Influenza vaccine for children called a useless risk

In a study published in The Lancet on Feb 25, 2005, which reviewed all studies published worldwide, the authors concluded that there was no evidence for efficacy of inactivated influenza vaccine in children under the age of 2 years. Not a single study even assessed the effect on mortality, serious complications, or community transmission of the disease. Children at higher risk of complications were less likely than healthy children to develop an antibody response.

A 2-year study reported on the CDC web site showed an influenza attack rate of 5.5% and 15.9% in vaccinated and placebo-group children, respectively, in the first year.

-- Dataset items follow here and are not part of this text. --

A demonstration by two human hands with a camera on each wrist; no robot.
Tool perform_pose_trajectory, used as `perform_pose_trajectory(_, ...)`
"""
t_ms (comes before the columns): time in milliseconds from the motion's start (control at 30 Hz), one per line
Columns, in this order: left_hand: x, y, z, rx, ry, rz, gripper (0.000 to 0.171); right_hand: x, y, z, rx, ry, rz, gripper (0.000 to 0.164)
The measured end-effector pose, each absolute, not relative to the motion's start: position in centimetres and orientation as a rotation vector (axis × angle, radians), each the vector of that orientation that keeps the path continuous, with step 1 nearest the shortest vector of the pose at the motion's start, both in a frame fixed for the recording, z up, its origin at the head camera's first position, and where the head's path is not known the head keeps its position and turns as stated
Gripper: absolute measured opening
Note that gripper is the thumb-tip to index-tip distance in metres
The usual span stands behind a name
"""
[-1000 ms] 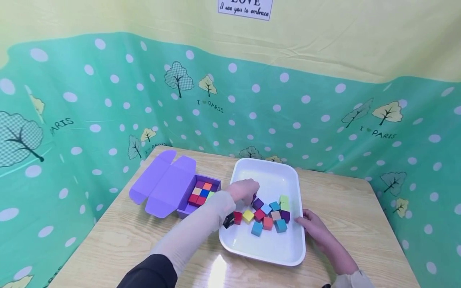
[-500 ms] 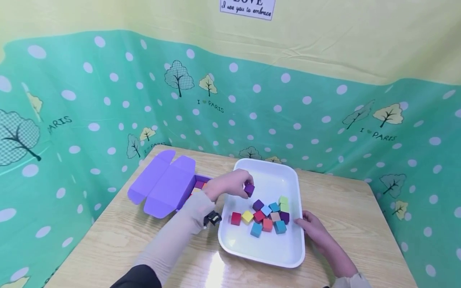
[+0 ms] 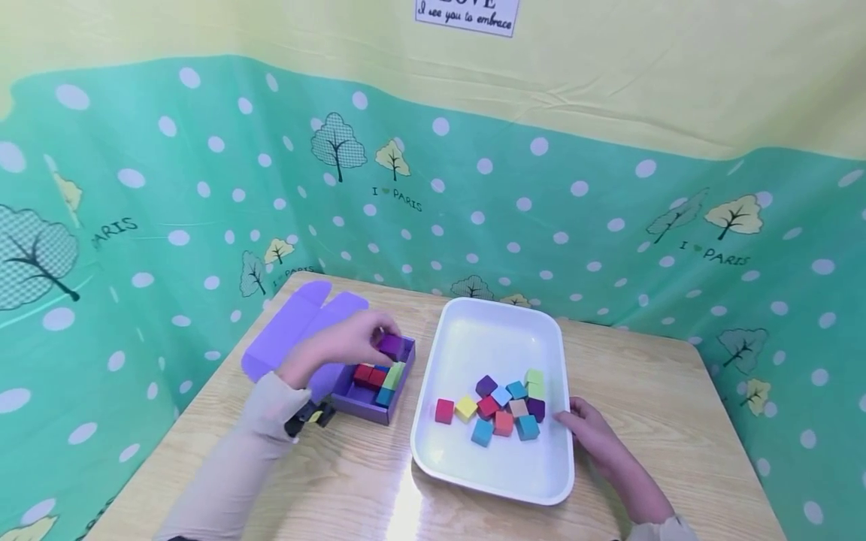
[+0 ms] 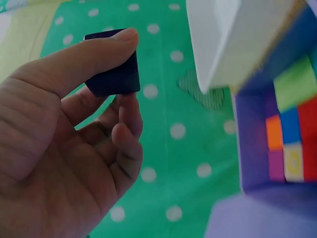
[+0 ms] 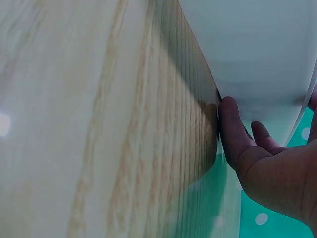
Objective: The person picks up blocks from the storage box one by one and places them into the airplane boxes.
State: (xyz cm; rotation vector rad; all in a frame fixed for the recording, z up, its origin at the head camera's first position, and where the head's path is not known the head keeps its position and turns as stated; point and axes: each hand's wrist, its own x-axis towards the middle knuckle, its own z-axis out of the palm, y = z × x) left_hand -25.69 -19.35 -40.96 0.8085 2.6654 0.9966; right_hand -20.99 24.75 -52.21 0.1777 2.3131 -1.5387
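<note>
My left hand (image 3: 346, 342) pinches a dark purple cube (image 4: 116, 77) between thumb and fingers, over the far end of the open purple box (image 3: 358, 408). Inside that box lie red cubes (image 3: 368, 376), a light green block (image 3: 394, 374) and a teal cube (image 3: 385, 397); the hand hides some of the rest. In the left wrist view an orange cube (image 4: 274, 133) and a blue cube (image 4: 290, 128) also show there. My right hand (image 3: 601, 436) holds the right rim of the white tray (image 3: 494, 330), thumb over the edge and fingers against the outer wall (image 5: 257, 59).
Several loose cubes of mixed colours lie in the tray's near half, among them a yellow cube (image 3: 466, 408) and an orange-red cube (image 3: 503, 423). The box's lid (image 3: 277, 338) is folded back to the left. A dotted green cloth (image 3: 575, 225) hangs behind the wooden table (image 3: 649, 376).
My left hand has lifted the purple cube from the tray and carried it left to over the purple box. My right hand stays at the tray's rim.
</note>
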Motion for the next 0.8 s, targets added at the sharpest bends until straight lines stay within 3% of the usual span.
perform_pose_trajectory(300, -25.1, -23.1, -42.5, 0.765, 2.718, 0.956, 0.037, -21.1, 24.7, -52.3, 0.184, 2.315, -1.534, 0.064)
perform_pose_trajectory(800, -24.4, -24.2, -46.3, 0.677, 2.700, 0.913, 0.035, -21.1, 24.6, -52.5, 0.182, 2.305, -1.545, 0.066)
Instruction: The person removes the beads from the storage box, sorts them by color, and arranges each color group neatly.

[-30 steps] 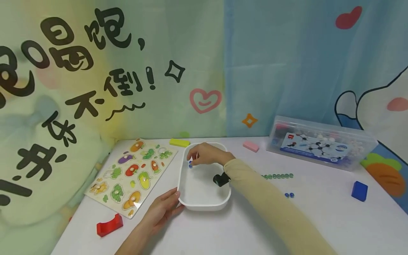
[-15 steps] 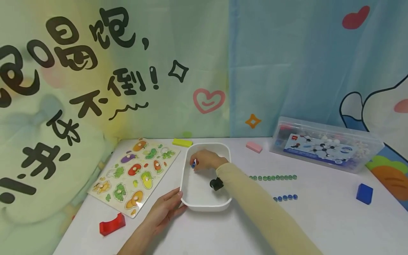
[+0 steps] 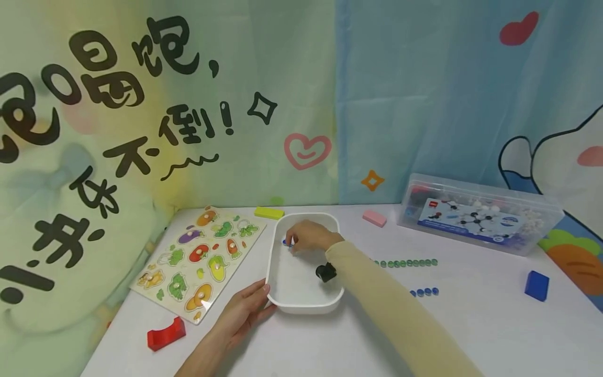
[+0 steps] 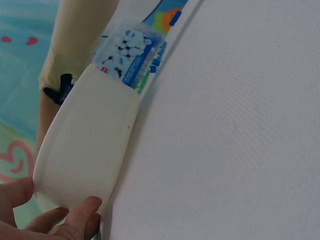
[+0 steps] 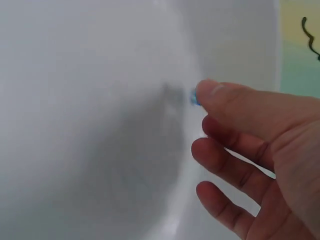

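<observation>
A white plastic tray (image 3: 303, 283) with rounded corners stands in the middle of the table. At its near left corner my left hand (image 3: 245, 311) grips it, thumb at the rim and fingers against the outer wall, as the left wrist view also shows for the tray (image 4: 90, 135). My right hand (image 3: 308, 235) reaches down inside the tray's far left part. Between its thumb and index finger it pinches a small shiny blue bead (image 5: 195, 97), close to the tray's wall. The other fingers stay loosely bent. In the head view the bead is mostly covered by the fingers.
Right of the tray lie a row of green beads (image 3: 409, 263) and a row of blue beads (image 3: 427, 291), partly behind the sleeve. A vegetable puzzle board (image 3: 188, 283), red block (image 3: 166, 334), yellow block (image 3: 269, 212), pink block (image 3: 374, 218), blue block (image 3: 537, 285) and clear box (image 3: 480, 214) surround it.
My right hand has shifted slightly within the tray's far left part, still pinching at a blue bead. The left hand keeps its grip on the tray. The head view has swung a little.
</observation>
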A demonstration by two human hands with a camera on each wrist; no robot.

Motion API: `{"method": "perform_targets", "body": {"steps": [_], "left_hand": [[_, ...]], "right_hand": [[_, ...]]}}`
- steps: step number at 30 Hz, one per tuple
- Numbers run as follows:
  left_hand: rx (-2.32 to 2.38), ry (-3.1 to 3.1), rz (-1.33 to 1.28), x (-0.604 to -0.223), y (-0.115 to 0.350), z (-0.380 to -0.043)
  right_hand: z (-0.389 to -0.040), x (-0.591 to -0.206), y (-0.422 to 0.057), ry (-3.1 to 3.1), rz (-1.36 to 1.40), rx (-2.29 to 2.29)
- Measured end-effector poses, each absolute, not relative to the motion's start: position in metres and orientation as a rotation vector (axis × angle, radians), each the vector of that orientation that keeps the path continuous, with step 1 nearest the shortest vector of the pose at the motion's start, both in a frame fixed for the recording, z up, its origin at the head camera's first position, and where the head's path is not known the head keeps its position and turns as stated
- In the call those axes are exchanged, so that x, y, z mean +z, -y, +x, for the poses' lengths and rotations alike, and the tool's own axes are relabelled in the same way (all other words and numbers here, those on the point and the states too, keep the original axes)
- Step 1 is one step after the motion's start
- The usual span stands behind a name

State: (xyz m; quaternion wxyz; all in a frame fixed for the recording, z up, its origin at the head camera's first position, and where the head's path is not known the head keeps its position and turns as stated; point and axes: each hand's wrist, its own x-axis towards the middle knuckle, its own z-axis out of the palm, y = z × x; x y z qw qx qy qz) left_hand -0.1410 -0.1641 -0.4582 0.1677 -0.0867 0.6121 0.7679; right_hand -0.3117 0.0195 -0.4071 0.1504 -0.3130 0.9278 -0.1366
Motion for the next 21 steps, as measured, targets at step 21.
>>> {"method": "perform_targets", "body": {"steps": [21], "left_hand": [[2.157, -1.764, -0.327, -0.455, 0.16, -0.139]], "right_hand": [[-0.256, -0.355, -0.237, -2.76, -0.944, -0.603]]}}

In the second year, the attack rates were 3.6% and 3.3%. There was no overall reduction in otitis media. Another, retrospective study showed an effectiveness of 49% with two doses of vaccine, and no effectiveness for a single dose (F. Edward Yazbak, M.D., Red Flags 9/29/05).


Pediatricians refuse care to unvaccinated children

A survey of 302 pediatricians providing routine vaccinations showed that 85% encountered a partial vaccine refusal in the past year, and 54% had encountered a total refusal. When parents refused a specific vaccine, 73% cited safety concerns. The study was reported in the October 2005 issue of the Archives of Pediatrics & Adolescent Medicine.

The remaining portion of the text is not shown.